Dopo il 2020, “annus horribilis” in cui è scoppiata la pandemia, il popolo delle partite Iva è tornato ad aumentare e oggi la platea è stabilmente sopra i 5 milioni di effettivi. Al 31 dicembre 2023, si contavano 5.045.000 lavoratori indipendenti e sebbene il numero sia in leggero aumento rispetto a quattro anni fa, va segnalato che rimane ben lontano dai 6,2 milioni che registravamo agli inizi del 2004 secondo i conteggi statistici realizzati dall’Ufficio studi della CGIA.
Non tutte le categorie appartenenti al mondo del lavoro autonomo godono di buona salute. Anzi. Molte professioni sono in grosse difficoltà e il loro numero sta diminuendo, come i lavoratori autonomi “classici”, ovvero gli artigiani, i piccoli commercianti e gli agricoltori. Diversamente, sono in espansione le partite Iva senza albo od ordine professionale come i web designer, i social media manager, i formatori, i consulenti agli investimenti, i pubblicitari, i consulenti aziendali, i consulenti informatici, gli utility manager, i sociologi, gli amministratori di condominio, etc.
Il popolo delle partite Iva, delle micro imprese e i loro dipendenti rappresentano un blocco sociale di oltre 6 milioni di persone che, prima del Covid, produceva quasi 200 miliardi di Pil e negli ultimi 40 anni è diventato centrale in molte regioni del Paese, una componente strutturale del sistema economico nazionale, soprattutto a NordEst. I valori associati a questo mondo – contare sulle proprie forze, accettare di misurarsi con il mercato senza alcun paracadute sociale, puntare al miglioramento delle proprie condizioni di vita attraverso l’autorealizzazione personale – hanno caratterizzato almeno due generazioni di lavoratori indipendenti.

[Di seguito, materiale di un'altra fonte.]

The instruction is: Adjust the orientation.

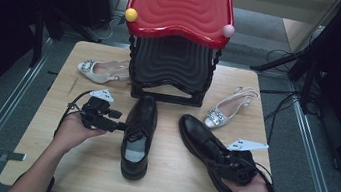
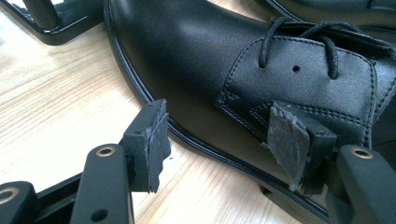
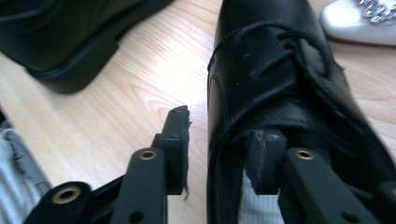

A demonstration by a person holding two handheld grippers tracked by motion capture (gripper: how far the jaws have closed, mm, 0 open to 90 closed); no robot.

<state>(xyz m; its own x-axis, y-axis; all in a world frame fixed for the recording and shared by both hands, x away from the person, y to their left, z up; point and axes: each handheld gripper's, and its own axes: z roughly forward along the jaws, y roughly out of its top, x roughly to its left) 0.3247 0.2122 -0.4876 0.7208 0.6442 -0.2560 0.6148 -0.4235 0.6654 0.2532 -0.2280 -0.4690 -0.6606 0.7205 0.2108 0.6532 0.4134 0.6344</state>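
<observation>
Left claw (image 1: 121,126) is spread wide beside the left shoe (image 1: 138,137), one pad on the outer side near the welt, the other resting against the laced flap; the jaws straddle the shoe's side wall but do not yet pinch it. Right claw (image 1: 222,161) is also spread, one jaw outside the right shoe (image 1: 204,148) and the other dipped into its opening, so the collar wall stands between the pads without being squeezed.

Both black shoes lie on the bench (image 1: 92,171) in front of the rack (image 1: 172,71), the left one pointing straight at it, the right one angled toward it from the person's right. A pale heeled shoe (image 1: 227,109) sits to the right of the rack, another (image 1: 99,70) to its left.

These look like stiff leather lace-ups with thick soles: fairly heavy, and the polished upper is likely slick under a pad. The collar edge is probably the best hold, since it is thin enough to clamp and firm enough not to fold. Held there, the toe would likely sag, so a firm grip seems wise.
</observation>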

L’andamento positivo registrato dallo stock di lavoratori autonomi in questi ultimi tre anni è ascrivibile alla ripresa economica maturata dopo l’avvento del Covid. Con un Pil che nel biennio 2021 e 2022 ha toccato livelli di crescita molto elevati è aumentata l’occupazione e conseguentemente anche quella indipendente. Ad allargare la platea degli autonomi ha concorso anche il fisco. L’introduzione del regime forfettario per le attività autonome con ricavi e compensi inferiori a 85.000 euro ha reso meno gravoso di un tempo gestire fiscalmente un’attività in proprio.
Non è nemmeno da escludere che la crescita numerica di questo settore sia riconducibile anche all’incremento delle “false” partite Iva. Grazie al boom dello del lavoro da remoto avvenuto in questi ultimi anni, è probabile che le “finte” partite Iva siano aumentate, anche se, attualmente, il numero complessivo di queste ultime è stimato attorno alle 500.000 unità. Una soglia già raggiunta una ventina d’anni fa.
L’incremento dell’intera platea non ha interessato tutte le regioni. Se nell’ultimo anno il Molise (+8,4%), la Liguria (+8,2%), la Calabria e l’Emilia Romagna (entrambe con il +5,6%) hanno registrato gli aumenti più importanti, per contro l’Abruzzo (-4,9%), l’Umbria (-5,6%), il Trentino Alto Adige (-8,4%) e le Marche (-10,1%) hanno subito le contrazioni più significative (vedere Tab. 1).